### ACTIVITY
Scan the records for the string "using"; copy each line where it occurs.
**** AVAILABLE DATA
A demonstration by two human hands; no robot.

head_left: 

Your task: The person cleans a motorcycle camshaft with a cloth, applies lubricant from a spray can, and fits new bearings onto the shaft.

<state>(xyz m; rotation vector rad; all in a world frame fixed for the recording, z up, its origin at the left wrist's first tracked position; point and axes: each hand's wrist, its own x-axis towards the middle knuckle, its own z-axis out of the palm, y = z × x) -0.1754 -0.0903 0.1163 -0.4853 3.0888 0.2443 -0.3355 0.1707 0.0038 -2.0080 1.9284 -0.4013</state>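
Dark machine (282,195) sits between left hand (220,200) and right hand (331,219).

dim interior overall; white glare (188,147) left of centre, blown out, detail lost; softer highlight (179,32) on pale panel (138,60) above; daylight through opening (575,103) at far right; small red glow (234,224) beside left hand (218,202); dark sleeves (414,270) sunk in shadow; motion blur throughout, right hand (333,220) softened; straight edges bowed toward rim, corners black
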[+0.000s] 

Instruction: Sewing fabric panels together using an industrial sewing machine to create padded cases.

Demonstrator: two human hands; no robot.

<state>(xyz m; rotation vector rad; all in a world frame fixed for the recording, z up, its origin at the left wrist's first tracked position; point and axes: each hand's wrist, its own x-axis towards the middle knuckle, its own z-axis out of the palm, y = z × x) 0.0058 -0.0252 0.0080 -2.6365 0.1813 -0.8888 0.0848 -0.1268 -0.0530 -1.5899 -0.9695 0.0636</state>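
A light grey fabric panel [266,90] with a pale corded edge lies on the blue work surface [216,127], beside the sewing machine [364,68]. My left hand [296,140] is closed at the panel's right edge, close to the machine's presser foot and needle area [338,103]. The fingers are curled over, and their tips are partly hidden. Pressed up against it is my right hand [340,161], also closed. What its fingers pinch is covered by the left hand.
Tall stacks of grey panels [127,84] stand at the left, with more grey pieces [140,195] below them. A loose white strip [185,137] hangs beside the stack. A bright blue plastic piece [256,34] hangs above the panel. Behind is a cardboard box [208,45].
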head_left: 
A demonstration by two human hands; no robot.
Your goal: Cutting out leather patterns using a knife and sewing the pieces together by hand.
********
### RESULT OF THIS EXERCISE
Instruction: Sewing fabric panels together using an industrial sewing machine to create padded cases.
Your goal: Cutting out leather patterns using a knife and sewing the pieces together by hand.

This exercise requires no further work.